## Work to be completed
Only lines with the string "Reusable" should be returned from the data below.

Records from a data collection
------------------------------------------------------------
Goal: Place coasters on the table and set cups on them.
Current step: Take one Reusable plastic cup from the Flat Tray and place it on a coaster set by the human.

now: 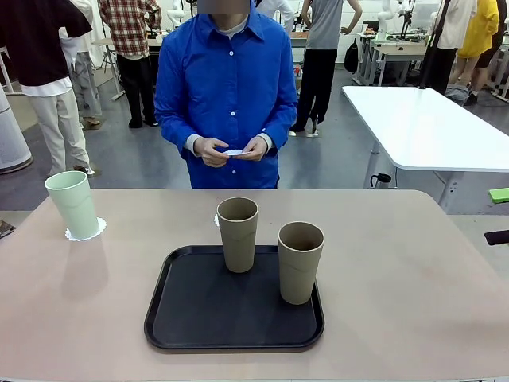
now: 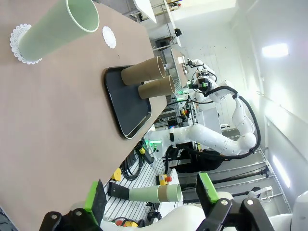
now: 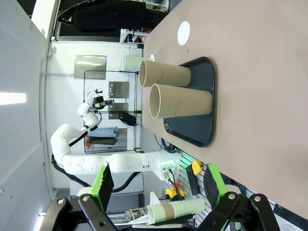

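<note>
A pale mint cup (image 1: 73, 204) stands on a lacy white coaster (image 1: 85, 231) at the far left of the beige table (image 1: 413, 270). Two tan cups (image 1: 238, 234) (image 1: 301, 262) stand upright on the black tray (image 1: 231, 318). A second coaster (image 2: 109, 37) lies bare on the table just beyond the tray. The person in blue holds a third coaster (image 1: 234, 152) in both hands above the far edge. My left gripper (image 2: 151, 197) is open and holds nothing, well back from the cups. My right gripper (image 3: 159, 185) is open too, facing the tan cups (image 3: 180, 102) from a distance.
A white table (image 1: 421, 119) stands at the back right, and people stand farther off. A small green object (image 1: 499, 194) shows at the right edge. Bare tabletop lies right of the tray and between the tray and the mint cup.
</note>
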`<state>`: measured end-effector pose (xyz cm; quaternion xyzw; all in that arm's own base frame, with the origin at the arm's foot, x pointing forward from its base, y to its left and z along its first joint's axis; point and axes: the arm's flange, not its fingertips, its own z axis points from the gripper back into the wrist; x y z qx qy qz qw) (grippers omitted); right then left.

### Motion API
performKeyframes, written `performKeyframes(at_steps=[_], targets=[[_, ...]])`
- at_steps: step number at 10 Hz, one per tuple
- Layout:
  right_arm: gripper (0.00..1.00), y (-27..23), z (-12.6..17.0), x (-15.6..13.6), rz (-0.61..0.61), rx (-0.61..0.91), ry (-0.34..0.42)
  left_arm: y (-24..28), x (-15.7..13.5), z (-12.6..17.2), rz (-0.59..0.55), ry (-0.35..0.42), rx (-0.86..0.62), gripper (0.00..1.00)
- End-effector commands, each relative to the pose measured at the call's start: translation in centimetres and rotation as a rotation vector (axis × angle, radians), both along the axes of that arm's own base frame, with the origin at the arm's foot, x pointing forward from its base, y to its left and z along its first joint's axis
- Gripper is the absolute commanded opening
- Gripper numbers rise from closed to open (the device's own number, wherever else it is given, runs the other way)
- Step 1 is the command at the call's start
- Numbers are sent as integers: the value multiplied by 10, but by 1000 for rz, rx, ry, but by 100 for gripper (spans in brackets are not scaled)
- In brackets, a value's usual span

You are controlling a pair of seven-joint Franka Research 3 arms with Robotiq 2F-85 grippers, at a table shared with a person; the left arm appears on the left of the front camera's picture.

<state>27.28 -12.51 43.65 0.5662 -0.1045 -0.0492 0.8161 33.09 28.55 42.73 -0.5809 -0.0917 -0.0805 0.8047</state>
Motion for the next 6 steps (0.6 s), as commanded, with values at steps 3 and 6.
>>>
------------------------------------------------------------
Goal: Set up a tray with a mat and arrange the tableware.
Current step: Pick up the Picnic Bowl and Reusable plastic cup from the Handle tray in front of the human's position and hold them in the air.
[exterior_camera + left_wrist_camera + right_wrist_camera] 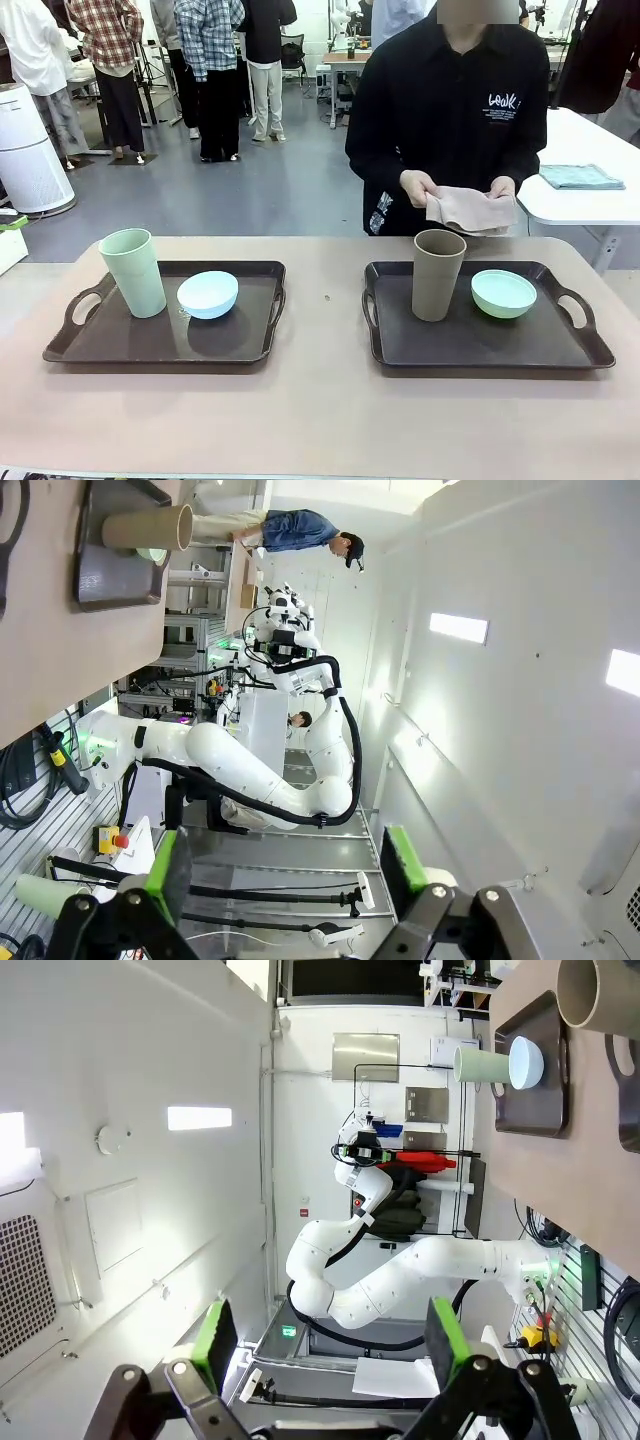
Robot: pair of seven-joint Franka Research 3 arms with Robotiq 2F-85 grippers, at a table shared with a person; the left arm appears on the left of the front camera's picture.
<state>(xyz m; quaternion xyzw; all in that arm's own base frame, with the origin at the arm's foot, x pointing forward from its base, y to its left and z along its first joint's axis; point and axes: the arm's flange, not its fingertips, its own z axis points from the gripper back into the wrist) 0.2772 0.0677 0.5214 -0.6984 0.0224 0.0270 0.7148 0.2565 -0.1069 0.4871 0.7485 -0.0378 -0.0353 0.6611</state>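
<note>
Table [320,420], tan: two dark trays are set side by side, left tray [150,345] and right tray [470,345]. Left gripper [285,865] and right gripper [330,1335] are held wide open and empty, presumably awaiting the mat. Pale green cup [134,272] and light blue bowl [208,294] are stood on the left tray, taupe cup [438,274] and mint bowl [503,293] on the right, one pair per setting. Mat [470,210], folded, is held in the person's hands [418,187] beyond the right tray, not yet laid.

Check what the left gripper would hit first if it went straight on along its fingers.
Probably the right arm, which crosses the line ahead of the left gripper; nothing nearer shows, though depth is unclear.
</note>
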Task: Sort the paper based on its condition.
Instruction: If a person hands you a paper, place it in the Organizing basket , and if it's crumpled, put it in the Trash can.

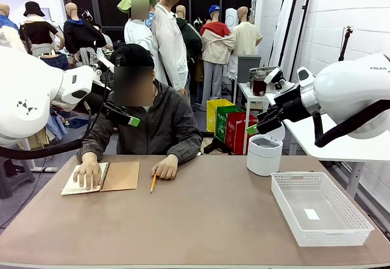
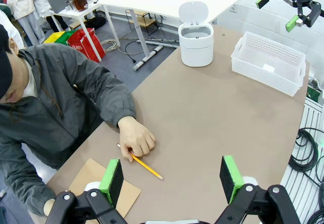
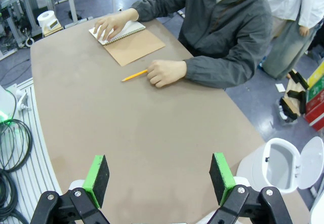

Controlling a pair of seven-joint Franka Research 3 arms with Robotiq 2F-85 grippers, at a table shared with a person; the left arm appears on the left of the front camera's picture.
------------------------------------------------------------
## Written solution
Current step: Take one Reusable plastic cup from the Flat Tray and place it on a coaster set by the human.
Current step: Pick up the Picnic Bowl and Reusable plastic cup from the Handle tray in front of the human's position and hold them in the air.

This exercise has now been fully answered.